Rex, or Brent? (I am mixed up between th (>->>)s and the unmarked text. No
I rather paste my cpmment to the end of this posting, since it pertains to
the last par.-s.
John M

On Sat, Dec 5, 2009 at 3:00 PM, Rex Allen <> wrote:

> On Fri, Dec 4, 2009 at 10:35 PM, Brent Meeker <>
> wrote:
> > Rex Allen wrote:
> >> What is your alternative to the "everything" universal acid?  That
> >> things just are the way they are (uniquely), and there's ultimately no
> >> explanation for that.  Right?
> >>
> >
> > Exactly so.  "It's just happened that way" and "Everything happens and
> > so this happens too." are both equally useless.  Progress is only made
> > when we can explain why this rather than that.
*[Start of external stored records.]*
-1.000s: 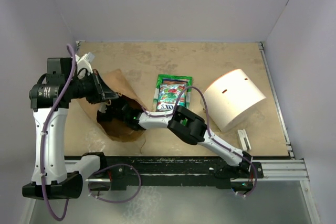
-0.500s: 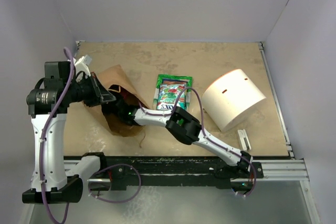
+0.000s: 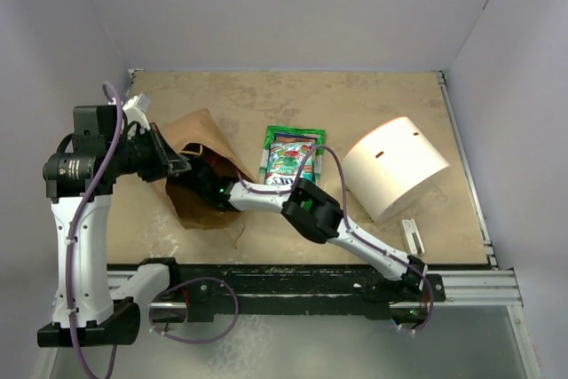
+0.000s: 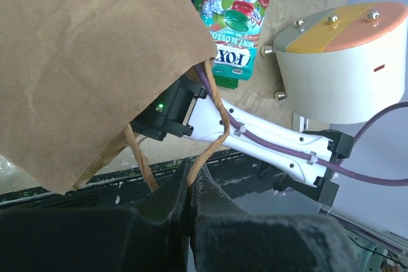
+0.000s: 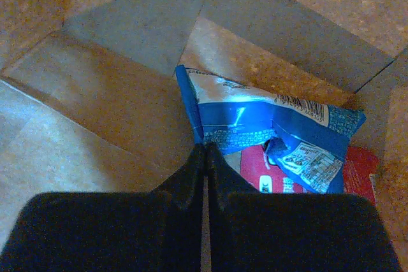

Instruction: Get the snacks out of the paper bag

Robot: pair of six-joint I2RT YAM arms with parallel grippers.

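Two robot arms work at a tan, mottled table [image 3: 373, 99] boxed in by pale, plain walls [image 3: 284, 6], with a black rail [image 3: 293, 283] running along the bottom of the overhead frame. Left of centre, the brown paper bag [image 3: 200, 135] lies on its side with its mouth toward the lower right. The left gripper [image 4: 190, 176], at the bottom of its wrist view, is pinched tight on one twisted handle [image 4: 217, 113] and holds that side of the bag up off the board. The right arm reaches across from the lower right and disappears into the opening. Inside, the right gripper [image 5: 204, 154] has its fingers pressed together on the lower left corner of a crumpled blue packet [image 5: 268, 122], which lies on the bag's creased floor over a red packet [image 5: 360, 179] at right of the frame. A green packet [image 3: 288, 159] lies flat on the table at centre, just beside the bag. A white cylinder [image 3: 395, 166] rests on its side at right, well apart from the bag, and a small white clip [image 3: 413, 235] sits below it near the rail.
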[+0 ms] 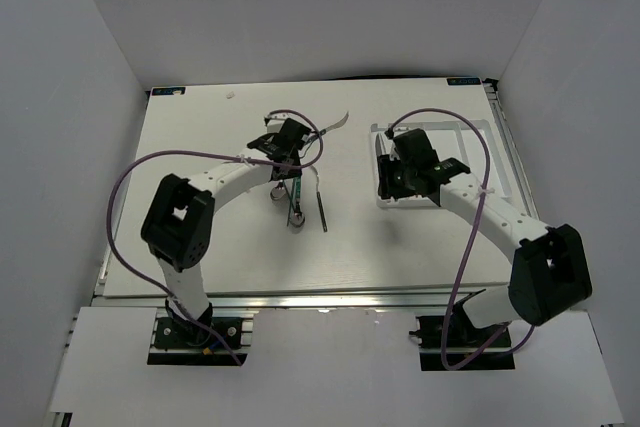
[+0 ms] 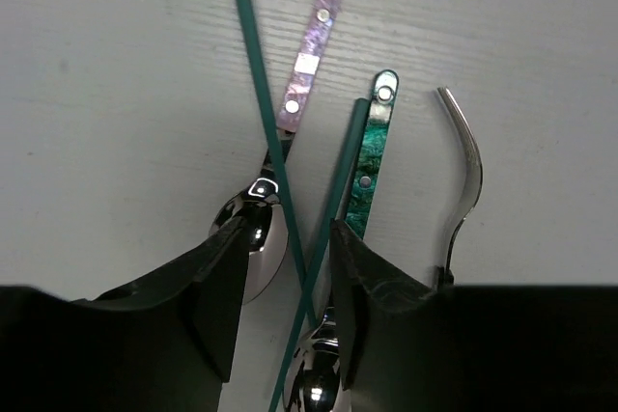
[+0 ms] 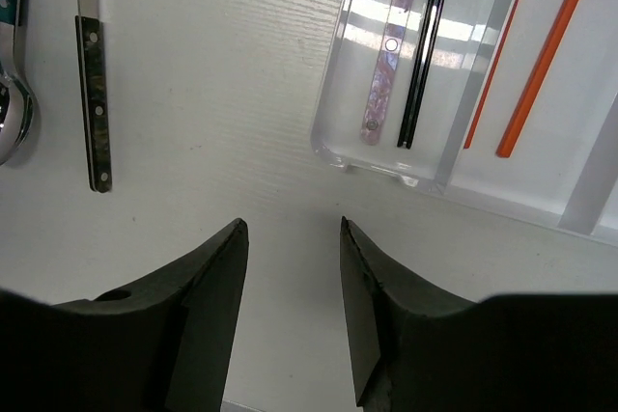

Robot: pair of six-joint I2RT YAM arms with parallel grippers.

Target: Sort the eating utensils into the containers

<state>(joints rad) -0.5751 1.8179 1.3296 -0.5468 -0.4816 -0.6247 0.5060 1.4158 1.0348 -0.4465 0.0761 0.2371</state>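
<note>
Two teal chopsticks [image 2: 259,94] cross on the table between the fingers of my left gripper [image 2: 288,227]. Its jaws straddle the crossing with a gap on the left side, so it is open. Under them lie a pink-handled spoon [image 2: 309,55] and a teal-handled spoon [image 2: 375,147]; a bare metal utensil [image 2: 467,166] lies to the right. My right gripper [image 3: 292,224] is open and empty over bare table, just short of the white tray's [image 3: 328,142] near corner. The tray holds a pink-handled utensil [image 3: 389,55], black chopsticks [image 3: 425,45] and orange chopsticks [image 3: 546,55].
A dark-handled knife [image 3: 94,103] lies alone on the table left of the right gripper. From above, the utensil pile [image 1: 296,209] sits mid-table and the tray [image 1: 480,132] at the right rear. One more utensil [image 1: 335,124] lies behind the left wrist.
</note>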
> So, we have our observations, and we want to explain them, so we need
> some context to place them in.  So we postulate the existence of an
> external universe.  But then we want to explain what we see in this
> external universe, and the only option is to postulate the existence
> of a multiverse.
> Nothing can be explained in terms of only itself.  To explain it,  you
> have to place it in the context of something larger.  Otherwise, no
> explanation is possible, you just have to say, "this is the way it is
> because that's the way it is."
> Right?
> Basically there's only two way the process can end.  Two possible
> answers to the question of "Why is the universe this way instead of
> some other way?":
> 1) Because things just are the way they are, and there's no further
> explanation possible.
> 2) Because EVERYTHING happens, and so this was inevitable in that
> larger context of "everything".
> What other option is there, do you think?
> >> So we can take our observations of the world around us and construct a
> >> narrative that is consistent with what we see...a narrative that
> >> involves big bangs and electrons.  But what caused the big bang?  Why
> >> do electrons have the particular properties that they have?  If you
> >> propose a particular cause for these things, what caused that cause?
> >>
> >> How is that better than a narrative that allows for "everything"?
> >> They would seem to have equal explanatory power.  Which is to say:
> >> zero.
> > We have much evidence about the big bang and some theories as to how it
> > may have happened which are testable.
> So the existence of a big bang event certainly seems consistent with
> our observations.  But so does the idea of a Boltzmann style
> statistical fluctuation from thermal equilibrium.  Or the idea that
> this is just the dream of the infinitude of relations between numbers.
> We construct narratives that are consistent with our observations, but
> these narratives are about our observations, not about what really
> exists.  You seem to have jumped to some unfounded ontological
> conclusions.
> You can talk about big bangs if that helps you think about your
> observations, helps you identify patterns in what you experience.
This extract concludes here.